* Work instructions *
Please restate the data word for word.

* Data in this exercise *
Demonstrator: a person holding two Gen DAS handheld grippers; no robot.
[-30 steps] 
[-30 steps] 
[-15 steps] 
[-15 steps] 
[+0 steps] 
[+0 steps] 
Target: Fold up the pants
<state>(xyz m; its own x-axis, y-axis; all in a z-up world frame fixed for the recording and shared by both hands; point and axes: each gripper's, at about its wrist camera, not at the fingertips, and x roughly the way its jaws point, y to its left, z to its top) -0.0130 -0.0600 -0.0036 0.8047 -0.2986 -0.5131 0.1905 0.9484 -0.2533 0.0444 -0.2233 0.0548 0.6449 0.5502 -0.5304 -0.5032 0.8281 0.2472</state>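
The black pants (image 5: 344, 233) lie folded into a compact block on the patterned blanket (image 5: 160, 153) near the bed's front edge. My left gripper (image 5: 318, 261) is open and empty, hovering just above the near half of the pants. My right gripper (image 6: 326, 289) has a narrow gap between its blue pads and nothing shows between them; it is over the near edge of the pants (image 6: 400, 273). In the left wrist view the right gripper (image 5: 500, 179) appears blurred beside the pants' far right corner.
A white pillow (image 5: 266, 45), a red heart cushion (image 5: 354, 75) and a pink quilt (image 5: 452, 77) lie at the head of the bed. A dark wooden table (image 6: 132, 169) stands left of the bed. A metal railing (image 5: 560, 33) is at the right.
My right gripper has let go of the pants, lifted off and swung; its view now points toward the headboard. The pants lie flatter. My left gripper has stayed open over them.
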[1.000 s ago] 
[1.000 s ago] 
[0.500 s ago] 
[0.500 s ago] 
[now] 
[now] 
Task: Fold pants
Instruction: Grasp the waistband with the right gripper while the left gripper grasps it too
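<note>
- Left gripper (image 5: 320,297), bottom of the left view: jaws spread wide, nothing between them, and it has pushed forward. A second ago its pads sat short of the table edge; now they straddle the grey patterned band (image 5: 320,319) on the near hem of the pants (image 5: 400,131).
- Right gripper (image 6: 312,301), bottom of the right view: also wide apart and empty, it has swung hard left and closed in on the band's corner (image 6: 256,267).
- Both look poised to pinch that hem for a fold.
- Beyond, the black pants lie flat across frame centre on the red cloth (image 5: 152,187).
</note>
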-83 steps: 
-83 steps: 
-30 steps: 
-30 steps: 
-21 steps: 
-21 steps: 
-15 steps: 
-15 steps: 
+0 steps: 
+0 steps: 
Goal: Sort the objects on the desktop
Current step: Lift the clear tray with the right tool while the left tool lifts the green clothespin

* Answer to the problem *
Demonstrator: a person holding two Gen DAS handheld grippers; no robot.
[-30 steps] 
[-30 steps] 
[-15 steps] 
[-15 steps] 
[+0 steps] 
[+0 steps] 
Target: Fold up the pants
<state>(xyz m; its own x-axis, y-axis; all in a z-up world frame fixed for the recording and shared by both hands; point and axes: each gripper's, at about its wrist camera, not at the fingertips, and x roughly the way its jaws point, y to its left, z to its top) -0.0130 -0.0600 -0.0036 0.8047 -0.2986 -0.5131 0.1905 0.9484 -0.2533 0.0444 -0.2233 0.0548 0.6449 0.5502 -0.5304 -0.5032 0.8281 0.2472</state>
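The black pants (image 5: 344, 233) lie folded into a compact block on the patterned blanket (image 5: 160, 153) near the bed's front edge. My left gripper (image 5: 318, 261) is open and empty, hovering just above the near half of the pants. My right gripper (image 6: 326, 289) has a narrow gap between its blue pads and nothing shows between them; it is over the near edge of the pants (image 6: 400, 273). In the left wrist view the right gripper (image 5: 500, 179) appears blurred beside the pants' far right corner.
A white pillow (image 5: 266, 45), a red heart cushion (image 5: 354, 75) and a pink quilt (image 5: 452, 77) lie at the head of the bed. A dark wooden table (image 6: 132, 169) stands left of the bed. A metal railing (image 5: 560, 33) is at the right.
My right gripper has let go of the pants, lifted off and swung; its view now points toward the headboard. The pants lie flatter. My left gripper has stayed open over them.
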[1.000 s ago] 
[1.000 s ago] 
[0.500 s ago] 
[0.500 s ago] 
[now] 
[now] 
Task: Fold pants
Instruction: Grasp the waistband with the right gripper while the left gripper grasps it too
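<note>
- Left gripper (image 5: 320,297), bottom of the left view: jaws spread wide, nothing between them, and it has pushed forward. A second ago its pads sat short of the table edge; now they straddle the grey patterned band (image 5: 320,319) on the near hem of the pants (image 5: 400,131).
- Right gripper (image 6: 312,301), bottom of the right view: also wide apart and empty, it has swung hard left and closed in on the band's corner (image 6: 256,267).
- Both look poised to pinch that hem for a fold.
- Beyond, the black pants lie flat across frame centre on the red cloth (image 5: 152,187).
</note>
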-83 steps: 
-83 steps: 
-30 steps: 
-30 steps: 
-21 steps: 
-21 steps: 
-15 steps: 
-15 steps: 
+0 steps: 
+0 steps: 
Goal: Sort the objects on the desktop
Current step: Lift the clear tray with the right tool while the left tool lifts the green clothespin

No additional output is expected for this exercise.